Data shown:
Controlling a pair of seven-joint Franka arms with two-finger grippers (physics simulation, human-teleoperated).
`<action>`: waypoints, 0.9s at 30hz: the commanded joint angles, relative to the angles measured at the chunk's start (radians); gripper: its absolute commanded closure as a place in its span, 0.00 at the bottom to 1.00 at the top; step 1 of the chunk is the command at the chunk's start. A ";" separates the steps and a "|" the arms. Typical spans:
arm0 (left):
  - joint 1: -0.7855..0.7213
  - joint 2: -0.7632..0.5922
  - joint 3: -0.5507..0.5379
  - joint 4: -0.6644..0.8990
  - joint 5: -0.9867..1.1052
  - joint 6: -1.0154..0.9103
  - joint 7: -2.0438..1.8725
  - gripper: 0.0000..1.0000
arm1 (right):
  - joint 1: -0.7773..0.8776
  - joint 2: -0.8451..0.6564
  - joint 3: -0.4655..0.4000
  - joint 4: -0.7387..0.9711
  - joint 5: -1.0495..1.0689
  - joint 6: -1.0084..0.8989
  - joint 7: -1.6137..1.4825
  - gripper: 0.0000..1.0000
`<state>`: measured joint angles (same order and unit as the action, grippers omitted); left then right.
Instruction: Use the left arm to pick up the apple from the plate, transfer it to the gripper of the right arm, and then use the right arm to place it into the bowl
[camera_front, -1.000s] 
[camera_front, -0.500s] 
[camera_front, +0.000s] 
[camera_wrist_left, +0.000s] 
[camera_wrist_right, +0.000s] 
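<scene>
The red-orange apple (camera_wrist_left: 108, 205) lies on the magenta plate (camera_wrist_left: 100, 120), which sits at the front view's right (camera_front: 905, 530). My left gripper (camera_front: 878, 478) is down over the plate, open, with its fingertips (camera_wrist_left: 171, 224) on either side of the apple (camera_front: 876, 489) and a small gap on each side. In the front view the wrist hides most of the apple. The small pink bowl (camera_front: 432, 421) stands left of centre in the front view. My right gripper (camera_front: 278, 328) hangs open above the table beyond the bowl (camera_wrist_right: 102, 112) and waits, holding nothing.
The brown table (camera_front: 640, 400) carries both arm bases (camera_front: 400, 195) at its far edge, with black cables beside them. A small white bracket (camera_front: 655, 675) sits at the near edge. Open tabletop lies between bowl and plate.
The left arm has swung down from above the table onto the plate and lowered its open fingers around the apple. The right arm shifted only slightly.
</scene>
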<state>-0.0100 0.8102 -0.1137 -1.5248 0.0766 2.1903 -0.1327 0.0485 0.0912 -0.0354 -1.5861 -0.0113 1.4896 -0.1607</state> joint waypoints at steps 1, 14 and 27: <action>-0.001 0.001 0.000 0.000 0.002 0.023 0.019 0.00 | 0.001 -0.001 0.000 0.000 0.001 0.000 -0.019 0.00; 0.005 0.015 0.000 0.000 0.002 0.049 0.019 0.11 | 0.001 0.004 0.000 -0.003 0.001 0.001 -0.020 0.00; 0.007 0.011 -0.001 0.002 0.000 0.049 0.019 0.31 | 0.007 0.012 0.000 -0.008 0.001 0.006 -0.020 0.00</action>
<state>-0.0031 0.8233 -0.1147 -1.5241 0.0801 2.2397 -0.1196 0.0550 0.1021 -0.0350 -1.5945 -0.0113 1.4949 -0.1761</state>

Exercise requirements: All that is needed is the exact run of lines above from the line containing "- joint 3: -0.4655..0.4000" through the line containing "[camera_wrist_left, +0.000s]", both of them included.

Task response:
  - joint 3: -0.4655..0.4000
  - joint 4: -0.7387..0.9711
  - joint 5: -1.0495..1.0689
  - joint 6: -1.0084..0.8989
  - joint 7: -1.6137..1.4825
  - gripper: 0.0000..1.0000
`<state>`: measured joint angles (same order and unit as the action, grippers omitted); left then right.
Instruction: Use the left arm to pick up the apple from the plate, transfer it to the gripper of the right arm, and then use the right arm to place it into the bowl
[camera_front, -1.000s] 
[camera_front, -0.500s] 
[camera_front, +0.000s] 
[camera_wrist_left, +0.000s] 

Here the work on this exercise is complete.